Massacrada pelas esquisitices e pelos remoques do conde, a senhora condessa não se ensaia e atira ao chão a loiça, num ataque de fúria; e, humilhada pela lembrança de que "fora ele que fizera dela uma condessa", não esteve com meias medidas: "ali mesmo à mesa mandou o condado à tabua".

DÂMASO SALCEDE
(Os Maias)
Repare-se no nome: Dâmaso Cândido de Salcede. E, logo de seguida, no cartão de visita: por baixo do nome, "as suas honras" - COMENDADOR DE CRISTO, ao fundo a sua "adresse", corrigida para dar lugar a "esta outra mais aparatosa - GRAND HÔTEL, BOULEVARD DES CAPUCINES, CHAMBRE Nº 103".

Depois de uma apresentação como esta, nada a fazer. Dâmaso Salcede está condenado a ser o que é; lisboeta novo-rico, janota e pedante, filho de agiota, o velho Silva, e sobrinho de "Mr. De Guimaran", ele é, para mais, fisicamente caricato: um "moço gordo e bochechudo", de face quase sempre corada e ostentando essa coxa roliça que a palavra perversa e arguta de Eça constantemente põe à vista do leitor.

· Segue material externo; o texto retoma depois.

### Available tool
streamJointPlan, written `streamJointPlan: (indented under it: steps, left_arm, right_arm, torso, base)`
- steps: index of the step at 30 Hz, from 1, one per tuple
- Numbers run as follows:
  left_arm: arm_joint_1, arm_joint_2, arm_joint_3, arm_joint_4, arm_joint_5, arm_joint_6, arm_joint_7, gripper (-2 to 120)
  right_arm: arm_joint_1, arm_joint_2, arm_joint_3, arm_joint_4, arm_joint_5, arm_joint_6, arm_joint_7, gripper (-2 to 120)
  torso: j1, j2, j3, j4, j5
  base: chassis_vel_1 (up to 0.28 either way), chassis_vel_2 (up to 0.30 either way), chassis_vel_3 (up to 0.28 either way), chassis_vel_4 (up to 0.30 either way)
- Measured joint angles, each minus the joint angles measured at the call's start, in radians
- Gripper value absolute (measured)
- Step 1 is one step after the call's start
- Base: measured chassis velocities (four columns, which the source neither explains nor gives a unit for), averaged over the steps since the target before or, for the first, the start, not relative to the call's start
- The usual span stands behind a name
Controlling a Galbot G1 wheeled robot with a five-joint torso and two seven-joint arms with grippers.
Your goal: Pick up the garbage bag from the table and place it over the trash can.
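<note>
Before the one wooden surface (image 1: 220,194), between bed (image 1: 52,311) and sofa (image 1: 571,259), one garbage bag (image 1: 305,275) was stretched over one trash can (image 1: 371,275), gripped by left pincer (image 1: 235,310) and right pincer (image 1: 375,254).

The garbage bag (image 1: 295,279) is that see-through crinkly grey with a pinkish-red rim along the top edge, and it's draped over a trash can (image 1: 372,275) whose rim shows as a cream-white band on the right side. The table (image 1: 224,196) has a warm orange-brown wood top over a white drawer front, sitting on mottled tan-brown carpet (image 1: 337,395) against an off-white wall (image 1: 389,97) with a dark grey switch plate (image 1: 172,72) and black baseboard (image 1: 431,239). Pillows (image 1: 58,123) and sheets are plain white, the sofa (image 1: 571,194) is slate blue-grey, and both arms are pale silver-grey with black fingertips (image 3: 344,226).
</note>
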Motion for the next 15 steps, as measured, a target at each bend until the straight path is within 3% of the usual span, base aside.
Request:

Mas se Dâmaso é o que é, deve-o ao modelo a que se atrela; a figura de Carlos da Maia é, para ele, obsessiva. A religiosa adoração por Carlos, a quem imita e segue para todo o lado "como um rafeiro", torna-o grotesco; e a imbecilidade das suas opiniões e "toilletes", a inconveniência das suas maneiras e da sua linguagem, tudo acaba por fixar-se num tique expressivo que é, ao mesmo tempo, uma imagem de marca: "chique a valer".
Com as mulheres, nem se fala. Capaz de provocar paixões avassaladoras - tenha-se em vista aquela actriz do Príncipe Real, "montanha de carne" que, em desespero e por causa dele, procura a morte, tragando uma caixa de fósforos -, este homem fatal tudo faz para merecer o cognome de que certamente se orgulha. Dâmaso é, em suma, "o D. João V dos prostíbulos".
Por fim, Dâmaso Salcede acaba como convém: casado, traído, mas igualmente feliz e cheio de si. Ninguém como João da Ega para tudo sintetizar, em conversa com Carlos da Maia: "Coitado, coitadinho, coitadíssimo... Mas como vês, imensamente ditoso, até tem engordado com a perfídia!".